Pages

Friday, 19 June 2015

Central Asia vs. Western Europe: differences to bear in mind whilst gaming

Photo by Umida Akhedova. Imagine those guys in the bottom right as your PCs.

As I've mentioned a few times, the setting of ATWC is (loosely) inspired by the history and geography of central Asia. I think everything in it would still work if you relocated it to a standard generic vaguely European fantasyland; but if you don't, there are a few things to bear in mind about the differences between central Asia and the western European nations which form the blueprint for most fantasy settings. So:

1: Distances are enormous

Let me just emphasise this: central Asia is huge. If you're in the middle of the steppe, and you pick a direction, and you ride all day and you ride all night, you know where you'll be? That's right: still in the middle of the goddamn steppe. Travel times are measured in weeks, months, and occasionally years. As a result of this, trying to find a single site amidst all this empty immensity is like trying to find a needle in a haystack: unless it's on a major landmark (on the top of a large mountain, at the fork of a major river, by the side of an important road), you're simply never going to be able to locate it unless you have someone with you who really knows the territory.

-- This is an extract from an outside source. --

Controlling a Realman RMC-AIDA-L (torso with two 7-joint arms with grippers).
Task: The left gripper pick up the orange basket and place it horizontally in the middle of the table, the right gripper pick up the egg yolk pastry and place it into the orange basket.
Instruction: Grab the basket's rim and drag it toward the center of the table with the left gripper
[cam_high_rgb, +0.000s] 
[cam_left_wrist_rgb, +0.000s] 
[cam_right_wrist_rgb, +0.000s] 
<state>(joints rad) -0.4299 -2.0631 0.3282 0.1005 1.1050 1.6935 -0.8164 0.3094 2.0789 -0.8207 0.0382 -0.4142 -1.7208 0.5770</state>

2: The landscape is unforgiving

It's not lethal. We're not talking about Death Valley or the wilds of Iceland or the middle of the Sahara Desert, where if you wander off without proper preparation you can easily be dead within 24 hours. But the steppe and the desert and the mountains and the taiga are... hard. The wind is strong. The nights are cold. Sources of food, water, and shelter can be few and far between. An unprepared traveller probably won't die on the first night, or the second, but sooner or later the combination of cold and hunger and exposure will wear them down.

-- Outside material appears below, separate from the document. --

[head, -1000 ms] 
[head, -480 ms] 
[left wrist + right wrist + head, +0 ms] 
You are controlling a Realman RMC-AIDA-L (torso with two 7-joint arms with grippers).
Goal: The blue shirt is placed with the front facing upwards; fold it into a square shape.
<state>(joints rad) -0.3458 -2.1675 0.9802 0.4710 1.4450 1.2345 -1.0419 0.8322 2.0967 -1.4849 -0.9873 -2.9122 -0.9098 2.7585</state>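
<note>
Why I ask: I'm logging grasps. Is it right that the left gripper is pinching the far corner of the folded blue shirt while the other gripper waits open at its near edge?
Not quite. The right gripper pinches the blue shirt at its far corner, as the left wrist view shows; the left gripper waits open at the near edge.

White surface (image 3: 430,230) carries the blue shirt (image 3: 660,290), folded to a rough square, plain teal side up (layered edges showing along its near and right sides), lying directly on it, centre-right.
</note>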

3: Horses are not optional

This is a natural consequence of 1 and 2. In a lot of fantasy games, horses are a kind of added convenience: they mean that you can get from A to B in two days instead of four, but really, who cares about travel times? Spend the money on extra weapons instead! In a central Asian setting, though, where the landscape is huge and open and relatively flat, horses make an enormous difference: a journey which would be nightmarish on foot becomes manageable on horseback, not just because it's faster, but also because it matters less to the rider if sources of water or shelter are many miles apart. All ATWC characters start play with horses for a reason, and are assumed to be proficient at riding in much the same way that they are assumed to be proficient at breathing.

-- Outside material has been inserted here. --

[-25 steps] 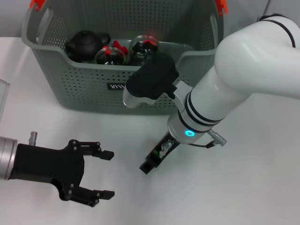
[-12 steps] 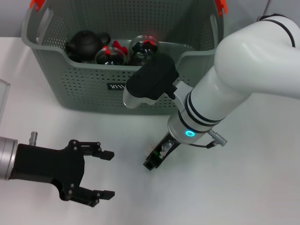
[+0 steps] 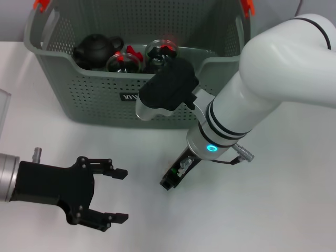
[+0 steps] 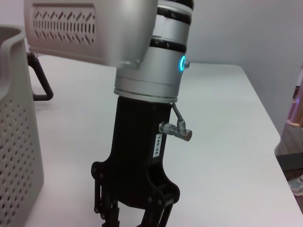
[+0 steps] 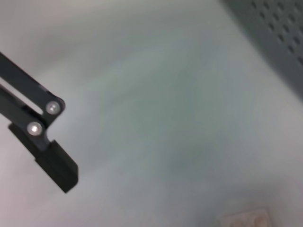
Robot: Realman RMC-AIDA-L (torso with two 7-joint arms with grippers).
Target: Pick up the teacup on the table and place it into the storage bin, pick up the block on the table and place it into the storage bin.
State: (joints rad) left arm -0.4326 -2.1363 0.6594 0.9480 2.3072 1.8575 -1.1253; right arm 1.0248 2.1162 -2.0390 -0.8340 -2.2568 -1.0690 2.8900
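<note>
The storage bin (image 3: 94,100) stands at the far side of the white table (image 3: 283,210), its black label facing the robot. Inside it lie a dark teapot (image 3: 97,47) and two clear glass cups (image 3: 124,62) with red contents, side by side next to the teapot. No separate teacup or block can be identified on the table; in the right wrist view a pale object (image 5: 246,220) lies at the frame edge, too blurred to name.

The right gripper (image 3: 169,182) is lowered to the table just in front of the bin, near its middle, pointing down. In the left wrist view its fingers (image 4: 106,213) run out of the frame, and in the right wrist view only one black finger (image 5: 52,165) shows over bare table, so whether it is released or clenched cannot be told.

The left gripper (image 3: 116,194) hovers low over the table at the near left, well apart from the bin. Its jaws are spread wide, with nothing between them.
</note>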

4: Authority is decentralised

Imagine trying to run a heavily-centralised empire so huge that it could take several months for a messenger to travel from the capital to the frontier and back. As soon as the first real crisis hit, you'd have two options: give up on the centralisation, or give up on the empire. You can't afford to keep all the military and administrative authority hoarded up in the capital, because by the time you're able to respond to news from the frontier, your border garrisons have all already fallen to the enemy and your frontier territories have been subjected to months of looting and occupation. You  need to have regional governors on the ground with all the authority and resources they need to deal with a full range of situations, and that means that they're usually going to behave more like local kings than government officials, because in practise that's pretty much what they are. This also means that rebellions (either of the open 'I declare myself a king' kind, or the de facto 'I'm just going to start treating my orders as optional suggestions' kind) happen all the time, creating a background hum of low-level political instability which is rife with opportunities for adventure.

* * *

Personally, I feel that all of these are positive things from the perspective of fantasy gaming. Enormous, lightly-settled landscapes make the presence of weird creatures and lost ruins more credible than just dropping them into a wood halfway between fantasy-Cambridge and fantasy-London. ('There's a whole tribe of monsters living in here? Wow. You'd think someone would have noticed!') Harsh landscapes, as well as providing suitably inspiring backdrops for adventure, keep things from getting too comfortable: you can't just strike out into the wilderness with five friends, ten hirelings, and twenty horses and assume that you'll all be able to live off the land. Decentralised authority solves the 'we call in the cops' problem: your characters might love to hand whatever horrible problem they've just stumbled into over to the proper authorities, but the proper authorities are months away, and the local governor has one regiment of horsemen with which to keep order in an area the size of France. All in all, the net effect should be to foster a sense of sturdy self-reliance in PCs: an awareness that if they don't solve the problem, or find the lost temple, or even work out how to gather enough food to complete the journey, then no-one else is going to do it for them. I happen to think that's rather a good thing.